> PROBLEM STATEMENT
Where does the string "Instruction" appear in the records? Copy every line that contains it.

Dataset items
⁂

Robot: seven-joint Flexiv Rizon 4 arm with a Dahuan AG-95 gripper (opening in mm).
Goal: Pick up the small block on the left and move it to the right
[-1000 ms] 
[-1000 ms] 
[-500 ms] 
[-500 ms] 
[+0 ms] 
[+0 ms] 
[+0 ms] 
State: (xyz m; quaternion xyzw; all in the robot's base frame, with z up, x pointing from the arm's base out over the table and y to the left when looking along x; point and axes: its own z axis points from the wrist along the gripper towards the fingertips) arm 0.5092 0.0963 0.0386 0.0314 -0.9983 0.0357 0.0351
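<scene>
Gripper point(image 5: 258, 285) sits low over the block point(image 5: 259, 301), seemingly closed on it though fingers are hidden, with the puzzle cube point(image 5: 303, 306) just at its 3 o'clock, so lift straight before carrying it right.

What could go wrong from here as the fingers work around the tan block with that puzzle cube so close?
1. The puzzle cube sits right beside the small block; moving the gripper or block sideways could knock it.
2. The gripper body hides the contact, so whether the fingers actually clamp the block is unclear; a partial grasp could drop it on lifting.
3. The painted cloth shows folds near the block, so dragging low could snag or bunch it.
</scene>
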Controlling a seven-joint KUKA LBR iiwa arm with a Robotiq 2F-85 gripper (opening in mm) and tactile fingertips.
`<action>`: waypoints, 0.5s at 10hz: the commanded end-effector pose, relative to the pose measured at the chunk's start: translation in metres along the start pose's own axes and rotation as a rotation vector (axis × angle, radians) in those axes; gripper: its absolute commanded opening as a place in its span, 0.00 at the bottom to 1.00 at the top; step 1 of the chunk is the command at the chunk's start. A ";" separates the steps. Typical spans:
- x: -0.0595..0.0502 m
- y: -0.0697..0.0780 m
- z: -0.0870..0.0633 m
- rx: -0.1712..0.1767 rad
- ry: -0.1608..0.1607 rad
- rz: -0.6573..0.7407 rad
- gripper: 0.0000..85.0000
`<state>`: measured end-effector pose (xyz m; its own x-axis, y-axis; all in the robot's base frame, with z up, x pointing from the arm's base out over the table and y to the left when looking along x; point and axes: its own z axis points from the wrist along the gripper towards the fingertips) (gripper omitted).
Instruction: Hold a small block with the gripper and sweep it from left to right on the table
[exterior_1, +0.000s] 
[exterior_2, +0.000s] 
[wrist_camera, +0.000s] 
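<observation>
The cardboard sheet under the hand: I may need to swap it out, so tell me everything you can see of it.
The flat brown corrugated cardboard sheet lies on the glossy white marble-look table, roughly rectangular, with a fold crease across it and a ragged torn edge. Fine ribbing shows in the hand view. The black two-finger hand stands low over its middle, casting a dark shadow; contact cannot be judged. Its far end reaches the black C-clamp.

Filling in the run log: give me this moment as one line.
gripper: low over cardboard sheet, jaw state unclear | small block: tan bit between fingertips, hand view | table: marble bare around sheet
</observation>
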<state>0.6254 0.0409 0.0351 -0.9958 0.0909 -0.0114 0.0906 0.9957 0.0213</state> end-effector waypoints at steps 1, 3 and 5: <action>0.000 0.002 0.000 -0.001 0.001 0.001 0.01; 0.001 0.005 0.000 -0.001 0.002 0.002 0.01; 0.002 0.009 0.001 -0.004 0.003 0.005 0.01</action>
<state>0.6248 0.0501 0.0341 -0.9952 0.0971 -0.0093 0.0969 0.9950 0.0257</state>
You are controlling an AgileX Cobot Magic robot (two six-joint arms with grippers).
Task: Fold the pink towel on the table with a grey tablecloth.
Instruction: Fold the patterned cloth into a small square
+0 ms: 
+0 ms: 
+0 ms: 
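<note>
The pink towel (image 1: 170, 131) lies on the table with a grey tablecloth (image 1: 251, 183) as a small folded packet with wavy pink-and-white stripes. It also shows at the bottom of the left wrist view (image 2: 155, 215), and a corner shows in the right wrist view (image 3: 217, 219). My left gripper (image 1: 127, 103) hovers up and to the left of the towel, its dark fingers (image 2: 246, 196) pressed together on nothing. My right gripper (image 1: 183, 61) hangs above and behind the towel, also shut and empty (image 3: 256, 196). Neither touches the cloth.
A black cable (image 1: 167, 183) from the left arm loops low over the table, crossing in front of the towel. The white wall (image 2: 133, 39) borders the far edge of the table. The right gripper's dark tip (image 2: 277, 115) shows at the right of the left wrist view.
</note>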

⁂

> OUTPUT FOR THIS EXERCISE
Instruction: Hold a small block with the gripper and sweep it from left to right on the table
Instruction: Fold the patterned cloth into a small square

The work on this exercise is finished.